Copy each line containing the word "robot" from the records that follow, please.

(Stored items from a collection)
---*---

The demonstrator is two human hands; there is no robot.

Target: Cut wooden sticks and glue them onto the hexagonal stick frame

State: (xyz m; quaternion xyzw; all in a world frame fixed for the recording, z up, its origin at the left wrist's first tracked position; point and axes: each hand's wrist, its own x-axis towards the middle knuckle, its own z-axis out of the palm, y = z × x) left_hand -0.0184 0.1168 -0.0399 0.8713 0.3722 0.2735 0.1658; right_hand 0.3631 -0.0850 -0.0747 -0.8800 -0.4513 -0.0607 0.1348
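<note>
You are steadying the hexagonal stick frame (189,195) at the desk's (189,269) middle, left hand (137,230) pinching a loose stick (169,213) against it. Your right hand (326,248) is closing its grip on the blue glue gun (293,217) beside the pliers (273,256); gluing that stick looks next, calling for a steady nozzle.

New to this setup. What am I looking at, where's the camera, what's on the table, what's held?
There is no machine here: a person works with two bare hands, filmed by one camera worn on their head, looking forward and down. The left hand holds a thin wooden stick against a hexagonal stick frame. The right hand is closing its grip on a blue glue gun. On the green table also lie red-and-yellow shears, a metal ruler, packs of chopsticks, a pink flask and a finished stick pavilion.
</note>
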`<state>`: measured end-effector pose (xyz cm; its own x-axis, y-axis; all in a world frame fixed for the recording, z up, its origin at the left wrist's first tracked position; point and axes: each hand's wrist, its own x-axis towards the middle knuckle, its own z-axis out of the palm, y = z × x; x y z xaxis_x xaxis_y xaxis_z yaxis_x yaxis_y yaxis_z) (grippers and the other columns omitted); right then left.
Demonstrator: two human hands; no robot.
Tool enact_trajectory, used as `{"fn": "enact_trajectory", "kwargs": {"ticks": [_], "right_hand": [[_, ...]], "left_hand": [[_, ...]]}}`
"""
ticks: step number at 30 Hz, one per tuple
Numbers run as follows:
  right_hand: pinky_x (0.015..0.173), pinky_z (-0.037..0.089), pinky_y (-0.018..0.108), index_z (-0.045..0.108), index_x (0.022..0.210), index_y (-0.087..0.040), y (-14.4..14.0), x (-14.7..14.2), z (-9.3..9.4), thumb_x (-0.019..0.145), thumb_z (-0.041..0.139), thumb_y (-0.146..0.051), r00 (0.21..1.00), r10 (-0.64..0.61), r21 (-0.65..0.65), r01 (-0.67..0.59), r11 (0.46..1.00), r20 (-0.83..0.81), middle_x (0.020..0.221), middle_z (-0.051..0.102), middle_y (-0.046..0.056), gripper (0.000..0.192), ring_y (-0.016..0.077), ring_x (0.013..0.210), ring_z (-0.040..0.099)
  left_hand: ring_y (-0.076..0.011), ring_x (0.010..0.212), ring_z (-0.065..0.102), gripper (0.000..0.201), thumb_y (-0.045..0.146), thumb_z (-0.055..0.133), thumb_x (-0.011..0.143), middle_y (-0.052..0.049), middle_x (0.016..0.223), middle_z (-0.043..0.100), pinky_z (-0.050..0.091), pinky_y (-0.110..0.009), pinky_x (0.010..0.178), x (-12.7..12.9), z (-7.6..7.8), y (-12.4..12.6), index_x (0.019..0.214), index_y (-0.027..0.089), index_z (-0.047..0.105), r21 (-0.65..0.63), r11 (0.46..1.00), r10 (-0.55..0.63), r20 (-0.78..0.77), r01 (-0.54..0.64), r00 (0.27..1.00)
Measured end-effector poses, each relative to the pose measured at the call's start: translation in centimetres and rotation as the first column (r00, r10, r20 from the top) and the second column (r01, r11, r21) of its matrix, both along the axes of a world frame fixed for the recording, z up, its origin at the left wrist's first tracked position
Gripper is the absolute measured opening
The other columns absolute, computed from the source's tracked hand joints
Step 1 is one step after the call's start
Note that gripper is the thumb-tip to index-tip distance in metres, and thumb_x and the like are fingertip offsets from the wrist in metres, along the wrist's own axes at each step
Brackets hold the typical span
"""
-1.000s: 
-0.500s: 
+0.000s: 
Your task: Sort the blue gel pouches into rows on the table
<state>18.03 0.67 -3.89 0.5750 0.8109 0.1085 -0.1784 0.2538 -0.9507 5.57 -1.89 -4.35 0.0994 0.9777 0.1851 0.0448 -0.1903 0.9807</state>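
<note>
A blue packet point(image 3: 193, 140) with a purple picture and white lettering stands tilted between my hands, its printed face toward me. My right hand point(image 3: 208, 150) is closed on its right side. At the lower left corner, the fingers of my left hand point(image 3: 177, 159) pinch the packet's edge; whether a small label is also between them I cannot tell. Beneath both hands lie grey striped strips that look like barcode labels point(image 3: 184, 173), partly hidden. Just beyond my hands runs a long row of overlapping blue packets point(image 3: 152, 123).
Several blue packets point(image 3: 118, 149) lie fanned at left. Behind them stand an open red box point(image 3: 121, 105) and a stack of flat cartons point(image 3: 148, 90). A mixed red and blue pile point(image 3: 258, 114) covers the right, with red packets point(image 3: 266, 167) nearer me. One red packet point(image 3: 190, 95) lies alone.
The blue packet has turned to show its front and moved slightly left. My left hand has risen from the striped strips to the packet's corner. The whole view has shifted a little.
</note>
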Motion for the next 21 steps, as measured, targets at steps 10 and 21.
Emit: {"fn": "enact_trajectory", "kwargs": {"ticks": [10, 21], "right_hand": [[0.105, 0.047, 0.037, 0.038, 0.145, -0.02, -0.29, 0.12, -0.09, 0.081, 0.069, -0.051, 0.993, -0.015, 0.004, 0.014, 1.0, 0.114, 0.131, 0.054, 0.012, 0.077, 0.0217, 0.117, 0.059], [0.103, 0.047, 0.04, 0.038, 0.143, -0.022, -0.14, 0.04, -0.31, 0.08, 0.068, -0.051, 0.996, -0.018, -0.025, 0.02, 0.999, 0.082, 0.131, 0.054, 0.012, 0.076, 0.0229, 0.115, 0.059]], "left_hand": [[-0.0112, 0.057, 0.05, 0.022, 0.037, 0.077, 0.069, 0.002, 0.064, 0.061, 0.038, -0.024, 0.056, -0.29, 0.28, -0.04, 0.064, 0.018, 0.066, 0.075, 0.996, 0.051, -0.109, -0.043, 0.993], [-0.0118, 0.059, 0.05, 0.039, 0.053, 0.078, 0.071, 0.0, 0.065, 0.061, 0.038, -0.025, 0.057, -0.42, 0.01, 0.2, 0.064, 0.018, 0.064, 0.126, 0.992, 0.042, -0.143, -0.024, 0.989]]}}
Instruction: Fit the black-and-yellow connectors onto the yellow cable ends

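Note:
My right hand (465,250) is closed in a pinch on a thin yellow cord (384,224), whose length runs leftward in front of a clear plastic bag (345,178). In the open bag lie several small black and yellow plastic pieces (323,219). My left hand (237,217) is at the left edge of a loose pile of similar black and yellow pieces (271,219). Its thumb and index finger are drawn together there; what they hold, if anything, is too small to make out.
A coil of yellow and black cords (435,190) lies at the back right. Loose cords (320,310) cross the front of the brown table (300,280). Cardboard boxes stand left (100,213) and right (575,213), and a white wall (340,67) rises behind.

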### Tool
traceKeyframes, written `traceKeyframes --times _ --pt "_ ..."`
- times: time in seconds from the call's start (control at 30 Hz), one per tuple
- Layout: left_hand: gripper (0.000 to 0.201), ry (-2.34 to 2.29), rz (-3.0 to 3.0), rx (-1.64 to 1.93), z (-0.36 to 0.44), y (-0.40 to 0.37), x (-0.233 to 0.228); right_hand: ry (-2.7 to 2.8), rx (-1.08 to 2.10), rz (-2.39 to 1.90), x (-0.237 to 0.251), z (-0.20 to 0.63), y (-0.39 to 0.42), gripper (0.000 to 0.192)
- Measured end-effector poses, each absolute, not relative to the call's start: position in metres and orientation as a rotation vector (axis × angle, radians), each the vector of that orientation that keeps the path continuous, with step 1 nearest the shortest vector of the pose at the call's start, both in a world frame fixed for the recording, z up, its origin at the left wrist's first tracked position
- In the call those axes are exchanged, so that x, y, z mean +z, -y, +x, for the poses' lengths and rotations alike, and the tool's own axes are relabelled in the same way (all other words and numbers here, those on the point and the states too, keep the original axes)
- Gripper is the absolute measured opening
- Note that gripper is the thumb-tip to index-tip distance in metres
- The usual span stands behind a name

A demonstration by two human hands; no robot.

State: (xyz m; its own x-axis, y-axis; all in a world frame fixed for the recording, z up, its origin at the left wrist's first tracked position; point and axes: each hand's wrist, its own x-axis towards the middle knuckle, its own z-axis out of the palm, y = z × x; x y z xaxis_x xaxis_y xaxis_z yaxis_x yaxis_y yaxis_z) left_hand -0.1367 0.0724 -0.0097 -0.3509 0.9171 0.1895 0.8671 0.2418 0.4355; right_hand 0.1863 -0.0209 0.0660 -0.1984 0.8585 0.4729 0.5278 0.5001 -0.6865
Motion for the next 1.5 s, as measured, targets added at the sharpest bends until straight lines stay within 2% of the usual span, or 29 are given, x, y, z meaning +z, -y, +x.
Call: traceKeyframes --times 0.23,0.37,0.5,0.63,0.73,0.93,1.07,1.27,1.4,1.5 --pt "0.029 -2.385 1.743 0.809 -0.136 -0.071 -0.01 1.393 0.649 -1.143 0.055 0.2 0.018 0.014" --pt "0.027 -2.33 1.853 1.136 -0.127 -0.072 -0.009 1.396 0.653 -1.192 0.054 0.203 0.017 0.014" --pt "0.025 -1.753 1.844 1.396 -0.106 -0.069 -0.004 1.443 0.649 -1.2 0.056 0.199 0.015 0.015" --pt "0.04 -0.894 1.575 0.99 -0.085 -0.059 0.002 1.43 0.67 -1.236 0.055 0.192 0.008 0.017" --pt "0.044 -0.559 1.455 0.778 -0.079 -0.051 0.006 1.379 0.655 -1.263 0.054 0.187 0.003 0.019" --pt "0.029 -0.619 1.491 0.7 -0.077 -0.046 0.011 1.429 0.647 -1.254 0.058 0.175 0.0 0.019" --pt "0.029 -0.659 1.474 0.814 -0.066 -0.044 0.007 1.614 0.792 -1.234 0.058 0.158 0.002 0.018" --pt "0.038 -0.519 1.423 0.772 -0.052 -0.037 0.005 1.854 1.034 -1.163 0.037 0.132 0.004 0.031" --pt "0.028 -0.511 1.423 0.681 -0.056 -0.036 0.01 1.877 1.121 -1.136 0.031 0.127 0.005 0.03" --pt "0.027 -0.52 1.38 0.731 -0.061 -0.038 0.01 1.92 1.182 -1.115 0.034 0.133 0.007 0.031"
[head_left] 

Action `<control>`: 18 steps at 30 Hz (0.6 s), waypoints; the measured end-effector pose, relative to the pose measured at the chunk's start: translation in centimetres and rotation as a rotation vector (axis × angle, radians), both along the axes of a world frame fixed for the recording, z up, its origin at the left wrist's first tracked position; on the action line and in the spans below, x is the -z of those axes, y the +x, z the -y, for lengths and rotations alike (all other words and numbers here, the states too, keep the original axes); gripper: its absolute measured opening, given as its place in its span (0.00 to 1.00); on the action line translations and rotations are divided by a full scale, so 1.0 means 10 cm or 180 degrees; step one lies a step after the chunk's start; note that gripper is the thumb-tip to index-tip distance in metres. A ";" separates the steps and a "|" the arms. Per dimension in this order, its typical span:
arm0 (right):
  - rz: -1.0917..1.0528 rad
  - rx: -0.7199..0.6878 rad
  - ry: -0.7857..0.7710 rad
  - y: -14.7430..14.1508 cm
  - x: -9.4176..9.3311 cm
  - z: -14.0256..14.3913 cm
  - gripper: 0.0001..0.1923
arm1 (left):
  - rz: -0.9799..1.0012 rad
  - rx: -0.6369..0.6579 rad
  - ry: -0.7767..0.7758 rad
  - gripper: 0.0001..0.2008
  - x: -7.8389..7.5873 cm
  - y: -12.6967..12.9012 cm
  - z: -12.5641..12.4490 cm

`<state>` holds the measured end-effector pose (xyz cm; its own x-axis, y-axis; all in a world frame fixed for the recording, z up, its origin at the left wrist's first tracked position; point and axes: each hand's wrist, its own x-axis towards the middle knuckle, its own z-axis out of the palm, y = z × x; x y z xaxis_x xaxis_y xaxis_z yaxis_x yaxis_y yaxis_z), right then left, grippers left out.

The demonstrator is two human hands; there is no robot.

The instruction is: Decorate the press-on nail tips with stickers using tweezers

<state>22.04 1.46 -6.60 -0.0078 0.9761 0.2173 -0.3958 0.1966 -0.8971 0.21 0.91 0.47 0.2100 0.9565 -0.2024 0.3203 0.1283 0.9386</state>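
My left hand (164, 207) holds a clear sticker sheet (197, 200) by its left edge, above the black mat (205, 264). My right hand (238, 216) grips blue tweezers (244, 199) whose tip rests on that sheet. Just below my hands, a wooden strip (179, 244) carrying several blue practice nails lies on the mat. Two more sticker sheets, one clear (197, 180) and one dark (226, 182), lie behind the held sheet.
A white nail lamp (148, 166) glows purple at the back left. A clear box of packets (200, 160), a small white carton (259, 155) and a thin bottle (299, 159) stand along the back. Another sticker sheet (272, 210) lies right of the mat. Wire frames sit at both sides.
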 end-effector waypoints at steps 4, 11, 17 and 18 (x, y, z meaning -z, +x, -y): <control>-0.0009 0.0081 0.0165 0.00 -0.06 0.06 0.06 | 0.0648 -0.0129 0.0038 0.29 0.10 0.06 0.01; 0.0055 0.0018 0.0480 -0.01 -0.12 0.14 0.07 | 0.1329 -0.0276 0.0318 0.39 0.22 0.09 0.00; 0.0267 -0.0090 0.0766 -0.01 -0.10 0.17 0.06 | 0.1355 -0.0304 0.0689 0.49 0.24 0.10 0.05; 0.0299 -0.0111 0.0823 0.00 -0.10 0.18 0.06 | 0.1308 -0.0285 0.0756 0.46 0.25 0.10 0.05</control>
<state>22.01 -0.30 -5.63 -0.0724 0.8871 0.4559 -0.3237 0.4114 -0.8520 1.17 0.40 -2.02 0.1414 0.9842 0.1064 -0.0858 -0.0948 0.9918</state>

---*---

▶ **YOUR RESPONSE**:
The demonstrator is two human hands; there is no robot.
Demonstrator: two human hands; no robot.
A demonstration by two human hands; no robot.
The demonstrator is two human hands; there is no robot.

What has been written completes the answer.